#### [EXTRACTED MATERIAL]
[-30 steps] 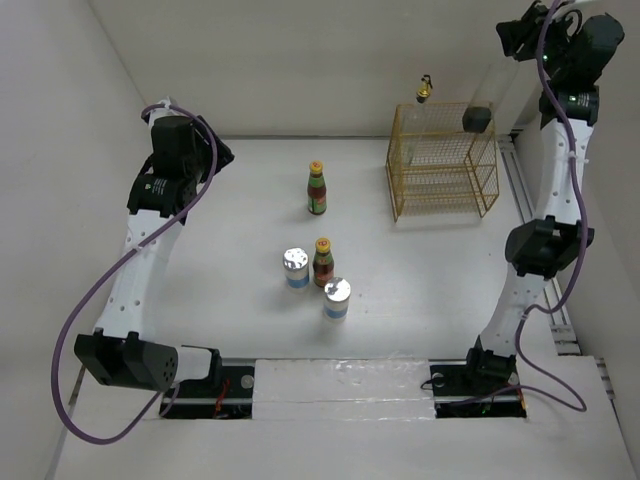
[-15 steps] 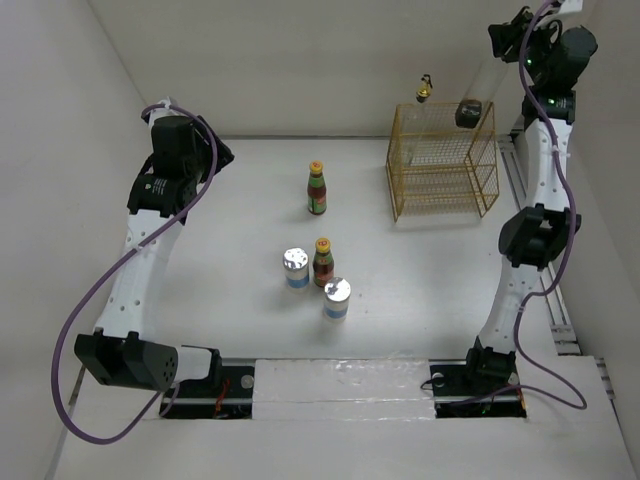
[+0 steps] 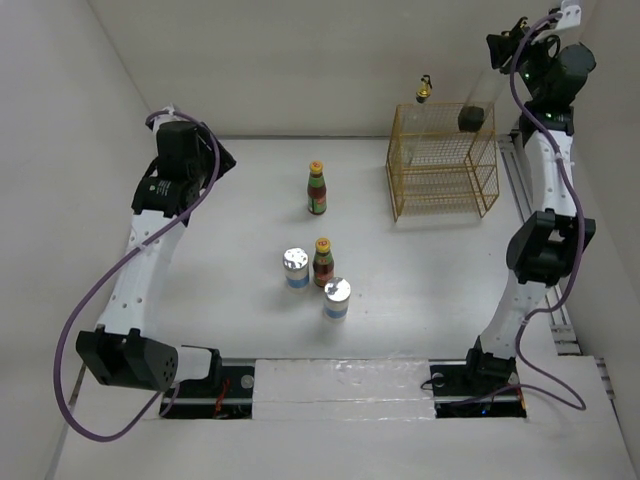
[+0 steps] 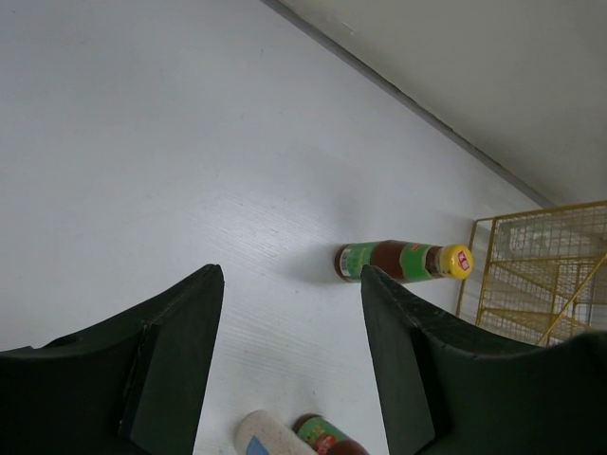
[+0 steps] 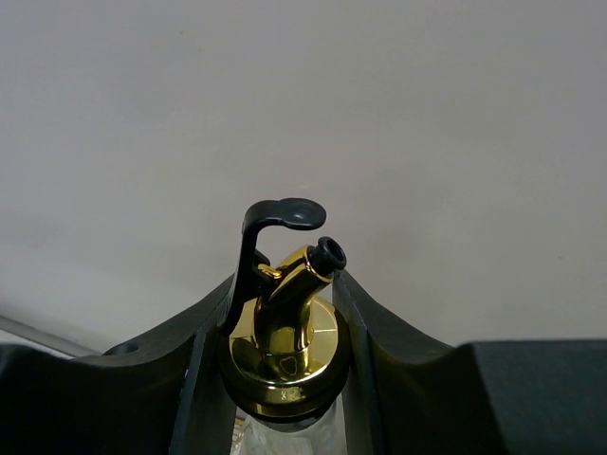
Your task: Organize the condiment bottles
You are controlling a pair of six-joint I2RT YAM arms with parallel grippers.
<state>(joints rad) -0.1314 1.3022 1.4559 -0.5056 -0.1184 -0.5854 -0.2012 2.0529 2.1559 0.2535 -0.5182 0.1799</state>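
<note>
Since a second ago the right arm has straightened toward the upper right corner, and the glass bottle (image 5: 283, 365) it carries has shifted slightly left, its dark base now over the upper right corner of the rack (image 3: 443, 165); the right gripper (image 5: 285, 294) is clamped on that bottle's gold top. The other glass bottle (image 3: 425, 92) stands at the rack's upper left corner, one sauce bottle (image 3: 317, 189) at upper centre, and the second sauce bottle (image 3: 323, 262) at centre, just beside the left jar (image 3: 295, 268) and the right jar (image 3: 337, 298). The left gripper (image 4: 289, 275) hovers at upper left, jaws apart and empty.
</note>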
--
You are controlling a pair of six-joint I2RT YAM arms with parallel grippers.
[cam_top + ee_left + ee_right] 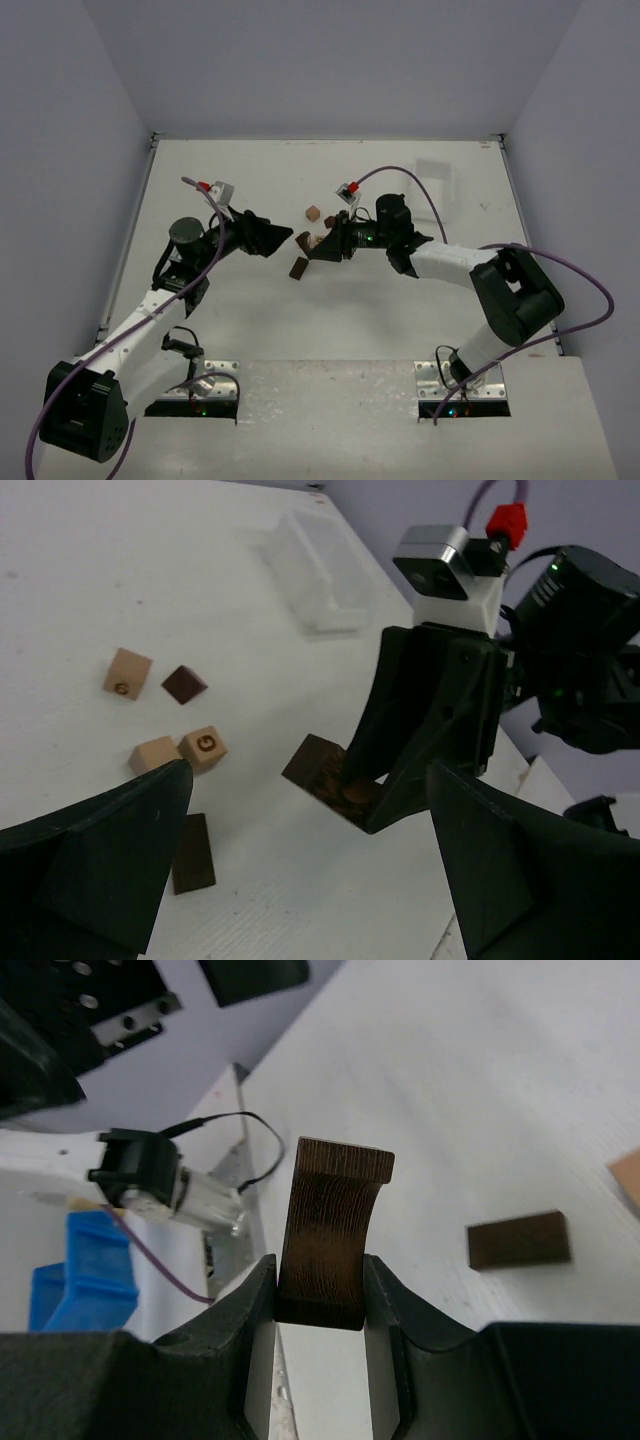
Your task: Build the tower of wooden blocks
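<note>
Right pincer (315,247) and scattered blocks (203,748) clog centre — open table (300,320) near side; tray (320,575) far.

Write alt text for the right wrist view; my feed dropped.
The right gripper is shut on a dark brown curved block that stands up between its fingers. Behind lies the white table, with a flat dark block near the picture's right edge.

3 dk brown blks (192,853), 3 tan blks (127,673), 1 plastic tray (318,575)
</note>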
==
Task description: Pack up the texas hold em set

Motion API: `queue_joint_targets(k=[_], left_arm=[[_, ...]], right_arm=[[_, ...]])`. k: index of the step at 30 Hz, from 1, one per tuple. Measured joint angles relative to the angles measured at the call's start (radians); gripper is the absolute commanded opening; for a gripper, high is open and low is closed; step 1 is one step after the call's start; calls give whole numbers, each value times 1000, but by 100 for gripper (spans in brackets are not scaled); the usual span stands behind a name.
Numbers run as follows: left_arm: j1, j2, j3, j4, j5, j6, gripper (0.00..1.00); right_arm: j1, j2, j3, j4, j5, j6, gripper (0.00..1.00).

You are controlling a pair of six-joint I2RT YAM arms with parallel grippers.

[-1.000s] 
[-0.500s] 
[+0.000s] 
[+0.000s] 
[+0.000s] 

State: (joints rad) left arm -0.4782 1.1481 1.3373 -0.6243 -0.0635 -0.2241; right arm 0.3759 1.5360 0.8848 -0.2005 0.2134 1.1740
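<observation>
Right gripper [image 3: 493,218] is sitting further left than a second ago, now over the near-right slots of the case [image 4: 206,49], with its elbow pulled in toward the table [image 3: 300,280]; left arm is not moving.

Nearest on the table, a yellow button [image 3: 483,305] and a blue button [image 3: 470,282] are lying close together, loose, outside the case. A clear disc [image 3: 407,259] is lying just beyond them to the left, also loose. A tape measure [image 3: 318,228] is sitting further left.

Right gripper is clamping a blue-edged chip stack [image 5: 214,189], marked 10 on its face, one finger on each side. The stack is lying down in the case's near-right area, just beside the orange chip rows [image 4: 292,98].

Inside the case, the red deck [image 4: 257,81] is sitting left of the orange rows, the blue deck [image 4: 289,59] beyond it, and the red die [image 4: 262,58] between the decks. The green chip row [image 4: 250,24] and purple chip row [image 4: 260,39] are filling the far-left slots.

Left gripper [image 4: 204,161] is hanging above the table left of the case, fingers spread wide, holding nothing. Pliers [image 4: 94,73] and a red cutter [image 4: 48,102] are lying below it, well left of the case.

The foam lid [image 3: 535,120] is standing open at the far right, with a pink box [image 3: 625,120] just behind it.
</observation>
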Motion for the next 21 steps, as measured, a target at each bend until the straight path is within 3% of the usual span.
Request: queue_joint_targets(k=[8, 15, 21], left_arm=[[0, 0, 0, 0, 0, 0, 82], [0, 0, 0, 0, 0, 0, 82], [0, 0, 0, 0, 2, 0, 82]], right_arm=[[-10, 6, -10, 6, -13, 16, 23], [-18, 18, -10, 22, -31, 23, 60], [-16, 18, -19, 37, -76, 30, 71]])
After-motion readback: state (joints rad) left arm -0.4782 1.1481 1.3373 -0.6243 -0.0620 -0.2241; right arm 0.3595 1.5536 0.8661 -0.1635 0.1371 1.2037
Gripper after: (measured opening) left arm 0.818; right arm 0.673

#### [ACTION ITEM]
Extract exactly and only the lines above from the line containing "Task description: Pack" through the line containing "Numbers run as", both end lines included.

#### [ANSWER AREA]
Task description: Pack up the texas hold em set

Motion API: `queue_joint_targets(k=[_], left_arm=[[_, ...]], right_arm=[[_, ...]])`. k: index of the step at 30 Hz, from 1, one per tuple. Measured joint angles relative to the angles measured at the call's start (radians); gripper is the absolute commanded opening; for a gripper, high is open and low is closed; step 1 is one step after the call's start; calls give whole numbers, each value times 1000, but by 100 for gripper (spans in brackets are not scaled); the usual span stands behind a name.
Numbers run as follows: left_arm: j1, j2, j3, j4, j5, j6, gripper (0.00..1.00); right_arm: j1, j2, j3, j4, j5, j6, gripper (0.00..1.00).

The exercise requires nothing more.